An astrobiologist at NASA has debunked the rumor of the imminent destruction of the world in which a mysterious planet known as Nibiru would collide with the Earth. He said, “There is no true issue here. This is just manufactured fantasy.” But pretend for a moment that an end of days scenario were to play out. What would it look like?

A real­istic doomsday sce­nario would be that of an asteroid hit­ting the Earth. Craters on the Earth sug­gest that such inci­dents have in fact occurred in the past. Per­haps the most famous asteroid is the one that hit the Earth 65 mil­lion years ago and is hypoth­e­sized to have trig­gered the extinc­tion of the dinosaurs. The impact of even a small asteroid hit­ting the Earth could be devastating.

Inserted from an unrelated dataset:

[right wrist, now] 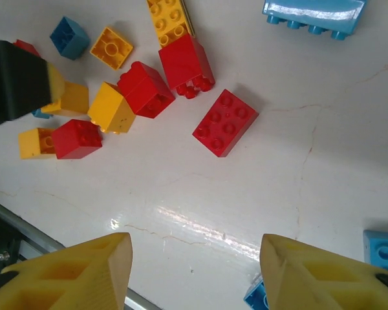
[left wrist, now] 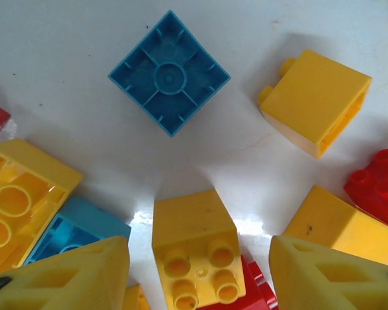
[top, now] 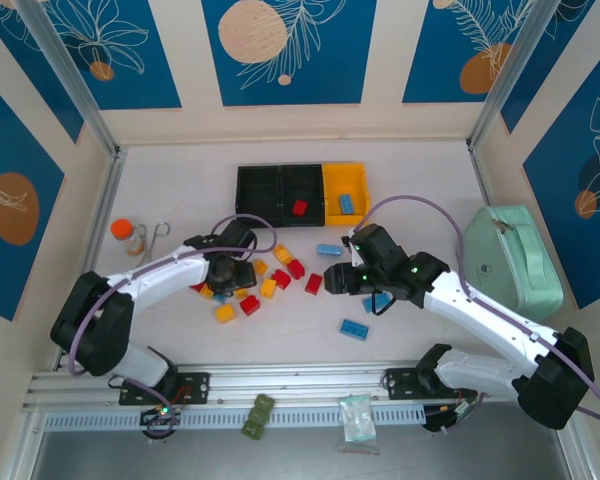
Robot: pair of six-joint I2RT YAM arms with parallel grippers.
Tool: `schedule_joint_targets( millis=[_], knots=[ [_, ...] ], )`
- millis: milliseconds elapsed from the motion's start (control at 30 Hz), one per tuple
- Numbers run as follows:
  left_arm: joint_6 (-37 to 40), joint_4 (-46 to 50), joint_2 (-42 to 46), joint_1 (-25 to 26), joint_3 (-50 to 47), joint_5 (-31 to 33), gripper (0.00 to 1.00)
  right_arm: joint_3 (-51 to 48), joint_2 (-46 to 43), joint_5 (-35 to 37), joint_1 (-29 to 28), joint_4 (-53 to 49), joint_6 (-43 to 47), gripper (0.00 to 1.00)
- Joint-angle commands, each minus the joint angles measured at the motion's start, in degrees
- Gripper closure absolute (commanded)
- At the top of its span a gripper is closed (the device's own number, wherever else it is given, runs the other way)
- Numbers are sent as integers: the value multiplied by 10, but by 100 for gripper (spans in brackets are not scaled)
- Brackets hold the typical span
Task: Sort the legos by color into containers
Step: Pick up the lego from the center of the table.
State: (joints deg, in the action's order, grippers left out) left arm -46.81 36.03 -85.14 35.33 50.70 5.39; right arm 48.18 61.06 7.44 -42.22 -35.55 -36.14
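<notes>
Spread wide at the left gripper [left wrist: 197,278], straddling a yellow lego [left wrist: 194,248] without touching it. Released too at the right gripper [right wrist: 194,271], holding nothing, above bare table [right wrist: 297,181]. Scattered on the near side of the containers [top: 242,192]: the loose legos [top: 268,288], red, yellow, blue.

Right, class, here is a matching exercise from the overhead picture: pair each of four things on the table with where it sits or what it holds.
Column A
1. yellow bin
2. middle black bin
3. orange-capped bottle
4. mint-green case

Column B
a. on the right side of the table
b. holds a red lego
c. on the left side of the table
d. holds a blue lego

Pairs: 1-d, 2-b, 3-c, 4-a
</notes>
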Motion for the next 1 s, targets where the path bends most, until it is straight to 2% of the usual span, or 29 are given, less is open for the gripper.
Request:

I’ve read for instance that if a two-​​kilometer diam­eter asteroid were to strike the Earth at some­thing like 50,000 kilo­me­ters per hour the energy released in the impact would be equiv­a­lent to that of a 1 mil­lion megaton bomb. Such a large impact would pro­duce huge tsunamis, or bring about a pro­longed period of cold weather (as is spec­u­lated to have brought upon the extinc­tion of the dinosaurs), or both. The gov­ern­ment, of course, has taken steps to ensure we could fore­tell any pos­sible impacts and has devel­oped a pro­gram to avoid such an impact.

Scientists have continued to refute claims that the world will end in 2012, but many doomsday preppers have nonetheless built arks and bomb shelters in case of the planet’s catastrophic demise. Why do you think end of days scenarios are so popular among particular contingents of people?

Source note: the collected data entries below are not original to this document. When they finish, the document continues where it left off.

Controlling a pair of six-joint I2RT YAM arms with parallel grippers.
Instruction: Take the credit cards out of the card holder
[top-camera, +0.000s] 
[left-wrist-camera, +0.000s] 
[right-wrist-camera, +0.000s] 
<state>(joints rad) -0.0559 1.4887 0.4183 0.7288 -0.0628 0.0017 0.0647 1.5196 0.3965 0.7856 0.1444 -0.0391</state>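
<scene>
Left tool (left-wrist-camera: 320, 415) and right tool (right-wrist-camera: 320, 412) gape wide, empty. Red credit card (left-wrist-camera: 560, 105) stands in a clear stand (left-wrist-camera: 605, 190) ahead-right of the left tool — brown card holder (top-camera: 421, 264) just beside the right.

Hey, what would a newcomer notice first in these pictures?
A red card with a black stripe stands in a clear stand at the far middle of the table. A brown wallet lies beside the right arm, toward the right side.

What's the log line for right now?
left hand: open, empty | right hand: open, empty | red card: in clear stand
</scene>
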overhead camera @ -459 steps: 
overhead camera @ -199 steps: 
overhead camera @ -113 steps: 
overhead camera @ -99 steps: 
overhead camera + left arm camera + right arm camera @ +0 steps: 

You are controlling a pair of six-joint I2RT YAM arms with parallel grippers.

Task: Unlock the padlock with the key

To be honest, I have no idea. I am far more con­cerned about issues, such as cli­mate change, which we can have con­trol over, but without our inter­ven­tion could bring about dis­as­trous consequences.

Cli­mate change is poten­tially dev­as­tating simply because humans have set­tled the Earth in ways that suit what the Earth used to look like. For example, we’ve built cities by the ocean and farms in places where weather con­di­tions are good for crop growth. But rising sea levels can make existing pop­u­la­tion cen­ters uninhabitable—think New Orleans or New York—and rising tem­per­a­tures can make existing farm­land unpro­duc­tive. The scary thing is that these prob­lems are far more acute in devel­oping coun­tries that don’t have U.S.-like resources to adapt to what changes may come, and whose pop­u­la­tions are far more eco­nom­i­cally inse­cure in any case.

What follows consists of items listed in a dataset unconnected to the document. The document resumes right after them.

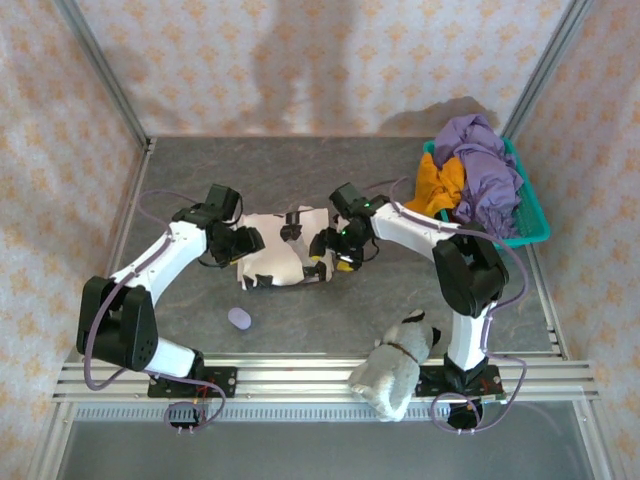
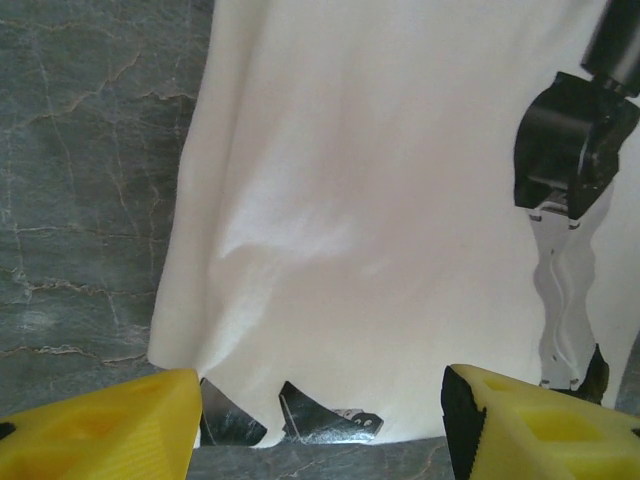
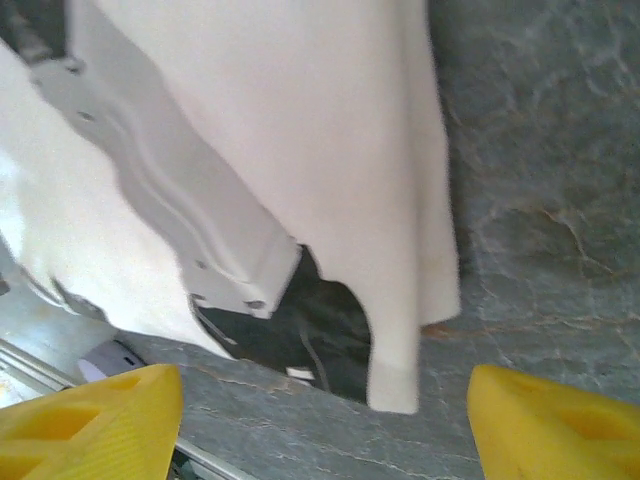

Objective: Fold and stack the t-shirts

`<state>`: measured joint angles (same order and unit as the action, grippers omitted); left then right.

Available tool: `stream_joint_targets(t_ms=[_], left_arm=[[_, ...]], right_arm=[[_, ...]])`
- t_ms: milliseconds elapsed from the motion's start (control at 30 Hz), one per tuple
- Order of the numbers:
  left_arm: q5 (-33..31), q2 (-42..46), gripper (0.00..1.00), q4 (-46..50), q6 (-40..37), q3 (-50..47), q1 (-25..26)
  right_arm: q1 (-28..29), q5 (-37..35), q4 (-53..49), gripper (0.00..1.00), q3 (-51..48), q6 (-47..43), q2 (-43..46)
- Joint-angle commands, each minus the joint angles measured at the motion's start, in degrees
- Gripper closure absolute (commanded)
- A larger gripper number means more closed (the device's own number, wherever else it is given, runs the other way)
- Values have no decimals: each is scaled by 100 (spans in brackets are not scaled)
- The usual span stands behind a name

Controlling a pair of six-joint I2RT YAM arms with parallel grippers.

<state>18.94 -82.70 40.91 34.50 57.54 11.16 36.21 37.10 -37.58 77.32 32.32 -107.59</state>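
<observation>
Both claws stand wide, as I see it: left gripper (image 1: 243, 241) and right gripper (image 1: 331, 250) sit at opposite edges of the cream shirt (image 1: 277, 247) on the table (image 1: 300, 180).

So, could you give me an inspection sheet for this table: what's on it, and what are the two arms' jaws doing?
Surface: grey marbled table.
Job's things: cream-white t-shirt lying mid-table; purple t-shirt and orange t-shirt heaped in the teal basket, far right.
Clutter: plush toy at the near edge; small lilac object near the cream shirt.
Jaws: left jaws and right jaws both open, at opposite sides of the cream shirt, nothing gripped.
Cables: lilac cables in loose loops, none on the shirt.
Surroundings: patterned walls, metal frame.
</observation>
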Motion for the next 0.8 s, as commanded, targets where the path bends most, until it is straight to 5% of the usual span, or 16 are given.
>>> stream_joint_targets(t_ms=[0, 433, 600, 767], left_arm=[[-243, -27, 34, 12, 68, 120, 7], [-278, 48, 34, 348, -145, 184, -227], [-356, 161, 34, 477, -211, 196, -250], [-537, 184, 34, 563, -286, 240, -151]], right_arm=[[61, 183, 65, 25, 212, -37, -34], [412, 737, 320, 26, 501, 80, -1100], [788, 1044, 501, 26, 237, 303, -945], [606, 575, 554, 26, 114, 467, -163]])
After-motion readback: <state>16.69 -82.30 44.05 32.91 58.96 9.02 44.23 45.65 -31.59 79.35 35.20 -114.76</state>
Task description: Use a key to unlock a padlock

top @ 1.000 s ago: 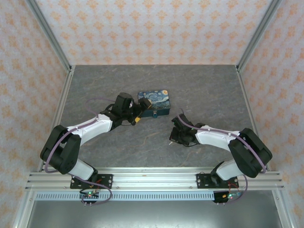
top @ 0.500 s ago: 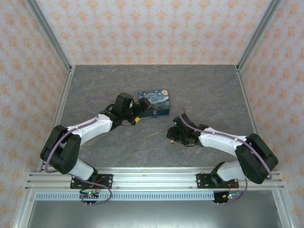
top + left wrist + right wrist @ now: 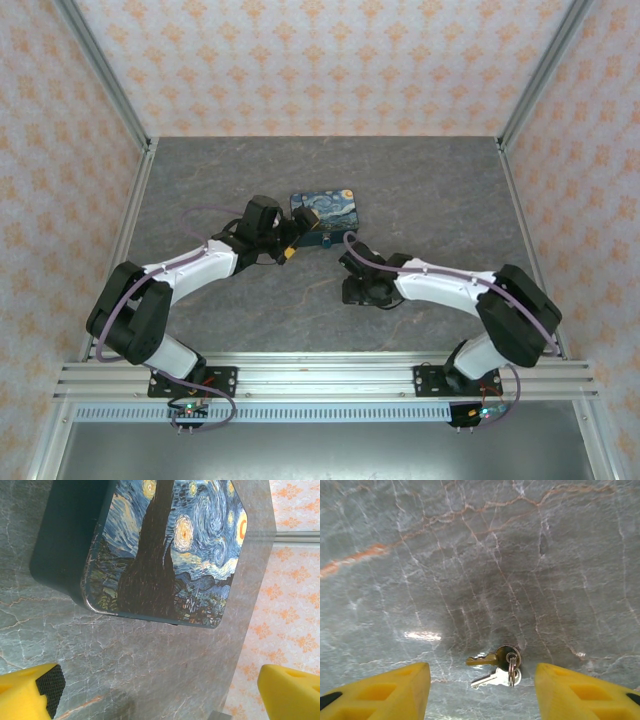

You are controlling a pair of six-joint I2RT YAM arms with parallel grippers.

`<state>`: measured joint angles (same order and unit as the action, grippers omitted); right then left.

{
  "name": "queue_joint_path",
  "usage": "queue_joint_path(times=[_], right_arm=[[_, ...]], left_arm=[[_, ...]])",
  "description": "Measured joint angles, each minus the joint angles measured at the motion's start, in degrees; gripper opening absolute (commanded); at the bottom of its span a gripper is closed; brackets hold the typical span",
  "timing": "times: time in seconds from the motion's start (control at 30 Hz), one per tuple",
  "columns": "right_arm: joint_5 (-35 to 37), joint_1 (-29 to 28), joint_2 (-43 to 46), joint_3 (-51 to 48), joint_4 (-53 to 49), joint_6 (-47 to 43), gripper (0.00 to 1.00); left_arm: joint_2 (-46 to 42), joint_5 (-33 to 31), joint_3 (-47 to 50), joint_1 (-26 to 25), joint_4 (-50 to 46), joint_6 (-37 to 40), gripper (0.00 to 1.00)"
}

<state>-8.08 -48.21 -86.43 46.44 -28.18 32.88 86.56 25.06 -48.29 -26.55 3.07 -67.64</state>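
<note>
Two keys [image 3: 499,666], one brass and one silver, lie on one ring flat on the grey marbled table [image 3: 470,555]. My right gripper [image 3: 482,692] hangs open just above them, a yellow finger [image 3: 385,692] on each side, touching neither key. In the top view the right gripper [image 3: 356,284] points down at mid-table. The padlock [image 3: 326,240] is a tiny teal piece at the front wall of the dark blue swirly box [image 3: 322,211]. My left gripper [image 3: 291,248] stands wide open beside the box's left front corner. From its wrist I see the box lid [image 3: 170,550] ahead of empty fingers [image 3: 30,692].
Aluminium posts and orange-patterned walls [image 3: 320,60] close the table in on three sides. A metal rail [image 3: 320,375] carrying both arm bases runs along the near edge. Bare table lies to the right of the box and behind it.
My right gripper has gone from shut to open and has swung left toward the table's middle, nearer the box. The left arm and the box have not moved.
</note>
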Motion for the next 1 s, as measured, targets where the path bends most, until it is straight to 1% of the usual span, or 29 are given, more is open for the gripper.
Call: queue_joint_path(times=[0.2,0.47,0.6,0.73,0.97,1.0], right_arm=[[1.27,-0.85,-3.65,2.29,-2.78,-2.01,0.56],[1.88,-0.94,-5.07,2.95,-4.20,-3.61,0.50],[2.19,-1.16,-5.73,3.63,-5.09,-4.26,0.48],[2.71,-1.55,-5.99,4.04,-5.70,-4.70,0.41],[2.49,-1.88,-5.97,3.91,-5.46,-5.11,0.21],[2.51,-1.90,-5.97,3.82,-5.42,-5.09,0.20]], left_arm=[[0.00,0.00,0.00,0.00,0.00,0.00,1.00],[0.76,0.02,0.00,0.00,0.20,0.00,1.00],[1.27,0.02,0.00,0.00,0.26,0.00,1.00],[1.36,0.02,0.00,0.00,0.35,0.00,1.00],[1.36,0.02,0.00,0.00,0.39,0.00,1.00],[1.36,0.02,0.00,0.00,0.39,0.00,1.00]])
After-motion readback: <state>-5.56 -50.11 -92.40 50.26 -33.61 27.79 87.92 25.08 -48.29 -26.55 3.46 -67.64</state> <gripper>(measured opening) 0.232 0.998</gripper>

Cli­mate change may not seize people’s atten­tion in the same way as more implau­sible the­o­ries, because of  its gradual nature. It could be that slow changes taking place over the course of many decades do not grip the imag­i­na­tion of para­noiacs the way sudden cat­a­clysmic events can, never mind the respec­tive sci­en­tific plau­si­bility of each.